PROMPT: Beginning with the line that holds "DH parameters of" in the data below, give again every line through the one that holds "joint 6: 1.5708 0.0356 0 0", exactly as written.

*** Opening SUPPLIED MATERIAL ***

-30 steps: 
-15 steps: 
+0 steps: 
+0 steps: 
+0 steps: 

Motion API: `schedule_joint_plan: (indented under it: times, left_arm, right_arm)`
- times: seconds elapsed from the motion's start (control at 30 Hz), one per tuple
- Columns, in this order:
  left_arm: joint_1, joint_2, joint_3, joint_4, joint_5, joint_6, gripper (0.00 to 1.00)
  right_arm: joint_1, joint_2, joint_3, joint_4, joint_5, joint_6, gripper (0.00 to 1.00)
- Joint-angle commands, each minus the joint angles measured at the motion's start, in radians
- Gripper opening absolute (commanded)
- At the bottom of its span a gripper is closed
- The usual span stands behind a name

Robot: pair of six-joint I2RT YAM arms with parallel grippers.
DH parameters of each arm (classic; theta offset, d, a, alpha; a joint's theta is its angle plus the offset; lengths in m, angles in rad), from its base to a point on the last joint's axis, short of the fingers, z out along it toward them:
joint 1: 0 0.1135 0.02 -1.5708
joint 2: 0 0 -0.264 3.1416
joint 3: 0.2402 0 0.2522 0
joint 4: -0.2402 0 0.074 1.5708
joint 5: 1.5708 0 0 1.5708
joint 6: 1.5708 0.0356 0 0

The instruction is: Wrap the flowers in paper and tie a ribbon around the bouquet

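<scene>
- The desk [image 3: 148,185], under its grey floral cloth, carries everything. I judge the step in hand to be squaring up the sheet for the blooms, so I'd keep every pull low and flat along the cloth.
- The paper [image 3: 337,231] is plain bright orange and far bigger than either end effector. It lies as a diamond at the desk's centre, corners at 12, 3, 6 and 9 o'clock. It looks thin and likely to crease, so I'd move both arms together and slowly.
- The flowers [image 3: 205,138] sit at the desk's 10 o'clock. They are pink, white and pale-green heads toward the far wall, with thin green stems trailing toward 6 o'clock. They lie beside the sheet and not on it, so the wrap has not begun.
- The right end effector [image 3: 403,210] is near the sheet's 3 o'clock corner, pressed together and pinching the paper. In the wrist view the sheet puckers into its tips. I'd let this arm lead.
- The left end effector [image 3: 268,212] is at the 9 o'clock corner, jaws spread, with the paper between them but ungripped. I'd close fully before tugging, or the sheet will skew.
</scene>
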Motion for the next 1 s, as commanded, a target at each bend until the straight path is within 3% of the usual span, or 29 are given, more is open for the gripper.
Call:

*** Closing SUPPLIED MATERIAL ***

TASK SOLUTION:
DH parameters of each arm (classic; theta offset, d, a, alpha; a joint's theta is its angle plus the offset; lengths in m, angles in rad), from its base to a point on the last joint's axis, short of the fingers, z out along it toward them:
joint 1: 0 0.1135 0.02 -1.5708
joint 2: 0 0 -0.264 3.1416
joint 3: 0.2402 0 0.2522 0
joint 4: -0.2402 0 0.074 1.5708
joint 5: 1.5708 0 0 1.5708
joint 6: 1.5708 0.0356 0 0

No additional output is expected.